I’m Not Having an Affair (But I Watched One on TV)

When does a guilty pleasure become a real concern?

Here in Shanghai, we have a television with a complicated remote and a host of channels running costumed dramas from various stages of Chinese history. We hardly ever turn it on. Instead we stream shows from the strange underworld of pirate websites that require patience and a quick hand eliminating pop-ups. Or rather, I stream. I like television a lot more than my fiancé does.

Sometimes Dan will be writing in his office and I’ll sneak into the bedroom and watch a show or two under the pretense of writing or working or whatever Dan actually thinks I’m doing. We have heavy curtains that soften the constant traffic noise and block the sun, and I snuggle half-under our IKEA comforter with my computer on my lap, happily absorbed in the drama du jour. Which is what happened a couple of weeks ago when I started watching The Affair. One episode of the steamy Showtime drama became another until I was three episodes in and ready to commit to the rest of the season.

Being Apart, Together

A part of me wanted to tell Dan about the show. I knew he would have been interested in the Rashomon-style storyline, the way the narrative flips back and forth between the lovers Noah and Alison, giving its viewers two sometimes contradictory accounts.
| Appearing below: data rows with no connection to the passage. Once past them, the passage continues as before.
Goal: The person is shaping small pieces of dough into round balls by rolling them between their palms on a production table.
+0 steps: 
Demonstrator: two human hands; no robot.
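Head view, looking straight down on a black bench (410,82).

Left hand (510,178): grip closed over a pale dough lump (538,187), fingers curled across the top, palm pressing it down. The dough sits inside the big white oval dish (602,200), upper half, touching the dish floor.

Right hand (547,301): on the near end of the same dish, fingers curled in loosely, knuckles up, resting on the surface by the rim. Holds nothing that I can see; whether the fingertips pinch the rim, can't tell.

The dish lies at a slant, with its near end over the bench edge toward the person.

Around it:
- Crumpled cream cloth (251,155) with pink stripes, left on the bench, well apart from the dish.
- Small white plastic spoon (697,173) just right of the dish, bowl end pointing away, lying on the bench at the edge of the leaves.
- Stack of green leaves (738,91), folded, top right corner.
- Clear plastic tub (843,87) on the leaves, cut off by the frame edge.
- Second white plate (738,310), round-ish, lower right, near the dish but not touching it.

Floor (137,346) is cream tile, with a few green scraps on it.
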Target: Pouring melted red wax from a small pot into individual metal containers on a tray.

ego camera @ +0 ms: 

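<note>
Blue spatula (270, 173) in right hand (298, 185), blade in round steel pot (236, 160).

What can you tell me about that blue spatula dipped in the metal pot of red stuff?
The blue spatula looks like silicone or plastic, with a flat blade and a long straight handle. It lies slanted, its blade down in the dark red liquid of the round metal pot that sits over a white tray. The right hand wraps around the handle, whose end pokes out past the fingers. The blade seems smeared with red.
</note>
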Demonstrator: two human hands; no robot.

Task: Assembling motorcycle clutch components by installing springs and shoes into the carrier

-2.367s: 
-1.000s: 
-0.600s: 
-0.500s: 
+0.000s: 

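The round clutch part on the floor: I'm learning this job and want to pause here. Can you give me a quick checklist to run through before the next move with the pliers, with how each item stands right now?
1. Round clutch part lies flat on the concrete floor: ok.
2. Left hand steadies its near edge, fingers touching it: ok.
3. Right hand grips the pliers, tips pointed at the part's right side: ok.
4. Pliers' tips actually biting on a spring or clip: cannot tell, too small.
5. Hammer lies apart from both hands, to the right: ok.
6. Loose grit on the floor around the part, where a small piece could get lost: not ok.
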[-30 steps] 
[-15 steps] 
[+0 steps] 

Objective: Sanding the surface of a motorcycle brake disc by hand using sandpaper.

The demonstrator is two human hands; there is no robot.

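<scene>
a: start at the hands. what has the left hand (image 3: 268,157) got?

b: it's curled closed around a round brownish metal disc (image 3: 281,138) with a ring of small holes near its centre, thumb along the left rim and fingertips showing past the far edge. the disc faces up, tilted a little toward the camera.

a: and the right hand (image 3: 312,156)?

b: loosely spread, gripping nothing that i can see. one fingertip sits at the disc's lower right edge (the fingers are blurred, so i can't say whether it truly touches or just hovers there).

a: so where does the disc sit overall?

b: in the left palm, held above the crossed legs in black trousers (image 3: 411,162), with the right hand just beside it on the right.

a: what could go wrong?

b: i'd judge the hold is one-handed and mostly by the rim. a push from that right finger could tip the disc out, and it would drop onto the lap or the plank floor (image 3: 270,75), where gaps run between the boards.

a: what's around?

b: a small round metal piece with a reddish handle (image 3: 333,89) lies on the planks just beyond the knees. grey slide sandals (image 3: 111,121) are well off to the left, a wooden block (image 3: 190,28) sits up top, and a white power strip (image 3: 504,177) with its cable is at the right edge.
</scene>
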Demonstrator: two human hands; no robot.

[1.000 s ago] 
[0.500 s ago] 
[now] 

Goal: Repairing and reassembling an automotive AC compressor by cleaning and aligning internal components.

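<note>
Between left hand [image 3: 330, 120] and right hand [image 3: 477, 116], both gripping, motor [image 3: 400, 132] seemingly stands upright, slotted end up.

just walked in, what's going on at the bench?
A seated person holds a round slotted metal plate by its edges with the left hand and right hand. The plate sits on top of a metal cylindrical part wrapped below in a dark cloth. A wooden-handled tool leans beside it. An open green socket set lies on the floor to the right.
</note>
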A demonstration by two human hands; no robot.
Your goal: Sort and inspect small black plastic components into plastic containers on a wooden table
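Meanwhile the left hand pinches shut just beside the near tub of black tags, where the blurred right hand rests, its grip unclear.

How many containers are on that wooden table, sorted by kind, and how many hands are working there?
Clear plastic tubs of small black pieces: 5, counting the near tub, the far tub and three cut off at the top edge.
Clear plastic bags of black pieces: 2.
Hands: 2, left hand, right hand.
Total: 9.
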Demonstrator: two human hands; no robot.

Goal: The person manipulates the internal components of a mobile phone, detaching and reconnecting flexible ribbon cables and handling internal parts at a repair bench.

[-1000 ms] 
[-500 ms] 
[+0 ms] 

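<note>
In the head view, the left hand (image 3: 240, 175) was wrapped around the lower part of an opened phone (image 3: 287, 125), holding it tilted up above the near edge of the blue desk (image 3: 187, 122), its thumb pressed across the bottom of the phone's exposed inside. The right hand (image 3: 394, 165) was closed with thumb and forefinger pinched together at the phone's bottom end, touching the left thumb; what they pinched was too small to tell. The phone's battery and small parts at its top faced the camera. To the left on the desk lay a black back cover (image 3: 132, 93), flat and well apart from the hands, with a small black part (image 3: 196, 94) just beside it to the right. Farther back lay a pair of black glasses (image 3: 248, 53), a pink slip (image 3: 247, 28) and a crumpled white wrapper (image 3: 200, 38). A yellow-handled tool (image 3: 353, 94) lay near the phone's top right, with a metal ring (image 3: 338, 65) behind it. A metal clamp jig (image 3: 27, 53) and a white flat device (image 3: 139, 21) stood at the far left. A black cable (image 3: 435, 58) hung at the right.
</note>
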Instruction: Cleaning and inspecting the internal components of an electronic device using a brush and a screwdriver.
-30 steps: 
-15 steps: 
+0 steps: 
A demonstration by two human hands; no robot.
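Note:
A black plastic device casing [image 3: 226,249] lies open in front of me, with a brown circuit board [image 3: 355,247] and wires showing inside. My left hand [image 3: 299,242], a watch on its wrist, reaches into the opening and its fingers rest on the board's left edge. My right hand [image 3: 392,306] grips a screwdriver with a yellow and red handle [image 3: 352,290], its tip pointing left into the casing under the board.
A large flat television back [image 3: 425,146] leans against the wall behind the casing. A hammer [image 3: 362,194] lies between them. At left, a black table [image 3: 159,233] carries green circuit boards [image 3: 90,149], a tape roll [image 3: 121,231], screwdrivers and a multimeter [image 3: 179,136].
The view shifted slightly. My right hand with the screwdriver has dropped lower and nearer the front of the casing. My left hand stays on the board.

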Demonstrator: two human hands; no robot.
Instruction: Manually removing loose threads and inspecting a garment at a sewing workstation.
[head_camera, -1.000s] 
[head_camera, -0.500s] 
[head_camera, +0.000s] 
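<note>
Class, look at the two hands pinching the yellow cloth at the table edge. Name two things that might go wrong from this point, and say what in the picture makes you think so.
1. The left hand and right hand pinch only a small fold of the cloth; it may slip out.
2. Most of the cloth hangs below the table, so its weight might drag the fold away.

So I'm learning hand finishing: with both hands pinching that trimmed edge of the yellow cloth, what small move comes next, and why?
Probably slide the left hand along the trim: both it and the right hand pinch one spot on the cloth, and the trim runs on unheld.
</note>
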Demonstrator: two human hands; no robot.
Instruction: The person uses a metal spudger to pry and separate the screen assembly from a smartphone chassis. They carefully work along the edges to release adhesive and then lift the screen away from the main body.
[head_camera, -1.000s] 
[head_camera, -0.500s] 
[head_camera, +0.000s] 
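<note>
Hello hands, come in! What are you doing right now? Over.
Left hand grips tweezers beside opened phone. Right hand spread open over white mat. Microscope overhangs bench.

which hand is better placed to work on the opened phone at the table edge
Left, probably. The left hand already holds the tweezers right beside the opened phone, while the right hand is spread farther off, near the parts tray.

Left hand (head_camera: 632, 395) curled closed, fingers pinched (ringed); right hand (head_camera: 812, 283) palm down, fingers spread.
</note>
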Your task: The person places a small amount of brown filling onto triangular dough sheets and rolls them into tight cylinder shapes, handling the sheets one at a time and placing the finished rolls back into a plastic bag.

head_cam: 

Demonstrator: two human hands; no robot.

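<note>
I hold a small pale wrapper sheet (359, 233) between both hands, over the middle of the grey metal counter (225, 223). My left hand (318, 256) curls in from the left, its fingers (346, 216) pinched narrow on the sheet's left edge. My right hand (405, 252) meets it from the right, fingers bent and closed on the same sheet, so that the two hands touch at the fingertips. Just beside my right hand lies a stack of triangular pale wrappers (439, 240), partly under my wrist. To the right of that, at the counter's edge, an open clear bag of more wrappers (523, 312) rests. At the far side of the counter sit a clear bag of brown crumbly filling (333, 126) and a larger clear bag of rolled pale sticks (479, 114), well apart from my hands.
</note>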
But that evening as we got ready to go out with friends, Dan asked me about my afternoon—“How’d everything go?”— and I replied only “Good.” I didn’t mention The Affair. This wasn’t exactly a lie, but an omission. Those three hours of my day went unaccounted for.

I told myself that there were several reasons for this silence. Despite the rise of the acclaimed HBO-style drama and the Atlantic’s post-episode commentary on each and every Game of Thrones, television still feels like the lazy person’s entertainment to me, a true escapism. Television is not work. And not-work is a hard thing for a Protestant girl like me to accept, especially when there is always work to be done—grading papers or writing pages or sweeping the corner of the dining room where all my stray hair manages to collect. Shame is an excellent conductor of secrets.

I also justified my secret as an issue of personal space. Because we live abroad away from our families and dearest friends and because we have the same job at the same new university, Dan and I spend a lot of time together. Our offices at work are about twelve steps apart, but at home Dan and I have two separate spaces—our screens. We flip through different websites and different Twitter feeds. We’re at work on own projects. We need our own space, and our computers have a way of providing that space, even when our schedules don’t.

Still, what accounted for guilty little flip in my chest when Dan came into the room? And why had I immediately clicked out of the tab, as though I was doing something wrong?

Are We Doomed to Hit Repeat?

The Affair awoke my unspoken anxiety about what our marriage might be like in our forties: Dan and I will never be summering in Montauk, but maybe I will be a perfectly nice, slightly naggy wife, and Dan will be a dissatisfied one-novel writer who sleeps with a waitress. The implied assertion throughout The Affair is that most men cheat at a certain age. I didn’t want my future husband to have yet another model of middle-aged infidelity. There are too many of those already. If stories teach us how to live, I didn’t want to be married to the cheatin’ Noah Salloway; I wanted to be Connie Britton married to Coach Taylor.

But meanwhile, I was the one sneaking around with a television show.

In a recent New York Times piece, philosopher Clancy Martin argues that “good lovers lie.” Good lies protect our partners. They can keep us from hurting one another; they serve as necessary buffers, and as means to a better end. “Love is a greater good than truth,” he writes. (Martin’s example of a bad lie? Sleeping with a colleague at an academic conference.) But if omission is a lie, when does it become a bad one? And can a television show even count as a secret? Maybe sometimes it does.

The Affair wasn’t The Amazing Race or some other delightfully staged reality drama. The Affair was something else. Dan and I had spent the past year discussing and anticipating our upcoming marriage, and here I was watching a show about infidelity that was causing me to reflect on marriage, what it might be, and what it could look like. Not telling Dan about what I was watching felt like a real withholding. It felt wrong.

And so, five episodes in, I confessed both my watching and my worries. Dan lay next to me to watch episodes six and seven, while I detailed all the plot points necessary to catch him up, and then he let me watch the rest of the season on my own. The next week, over bad Shanghai margaritas at our local bar, I gave him the rundown on every twist and turn of the betrayal.

The best television is a repository for our fears. Hence The Affair (and the zombies of The Walking Dead). While Dan and I can’t know with absolute certainty whom we will love fifteen years from now, we’re saying our vows because we plan for it to be one another (plus a few kids). Television often tells us that we’re doomed, and we have to tell ourselves that we’re not. For us, part of that telling is being honest about the fear itself.